LAM: The four Rio Tinto executives admitted to taking bribes, but disputed the amounts. Is this serious for the defendants or do you think the court would take a slightly more lenient view, now that they've made this confession?

CLARKE: Well, Chinese law has a principle of leniency to those who confess and severity to those who resist. I don't know what has been going on behind the scenes and I don't have any knowledge about the guilt or innocence of the defendants, so it's hard to say what exactly the result will be. I have a feeling that it's unlikely that the judges sitting in the court will be the ones who make the final decision about what the sentence will be. I mean, perhaps they'll have some input but I'm sure the final word is not going to be with them.

LAM: So are you saying that the final word rests with China's political leaders?
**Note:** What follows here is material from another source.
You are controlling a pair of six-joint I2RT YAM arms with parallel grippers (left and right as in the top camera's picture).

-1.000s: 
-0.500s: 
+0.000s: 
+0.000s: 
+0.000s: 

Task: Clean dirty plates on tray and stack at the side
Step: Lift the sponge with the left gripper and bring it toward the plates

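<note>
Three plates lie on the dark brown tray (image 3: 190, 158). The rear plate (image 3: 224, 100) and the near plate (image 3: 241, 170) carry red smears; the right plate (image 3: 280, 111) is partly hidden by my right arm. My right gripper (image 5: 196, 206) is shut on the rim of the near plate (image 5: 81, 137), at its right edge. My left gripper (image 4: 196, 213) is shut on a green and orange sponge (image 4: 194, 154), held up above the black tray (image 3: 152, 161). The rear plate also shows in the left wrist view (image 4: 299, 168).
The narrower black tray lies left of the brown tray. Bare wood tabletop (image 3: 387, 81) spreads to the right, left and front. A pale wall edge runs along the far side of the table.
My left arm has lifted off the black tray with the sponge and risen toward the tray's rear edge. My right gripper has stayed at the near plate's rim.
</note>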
CLARKE: I believe that to be true. Of course, I don't have solid evidence but simply based on my general knowledge and background and things I've seen going on in the Chinese legal system, it would surprise me to find that the decision in this case was being made solely by the judges of the case. For example, apparently, the CEO of Rio Tinto made a speech in Beijing at the conference he was attending on Monday in which he said a few words about the case and those words were deleted from I guess it's a record of his speech on the conference website. Now, if there's not high level political involvement in Beijing in this case, why is it that that happened? If this is solely just some judges in Shanghai hearing an ordinary criminal case, you know, why is that going on?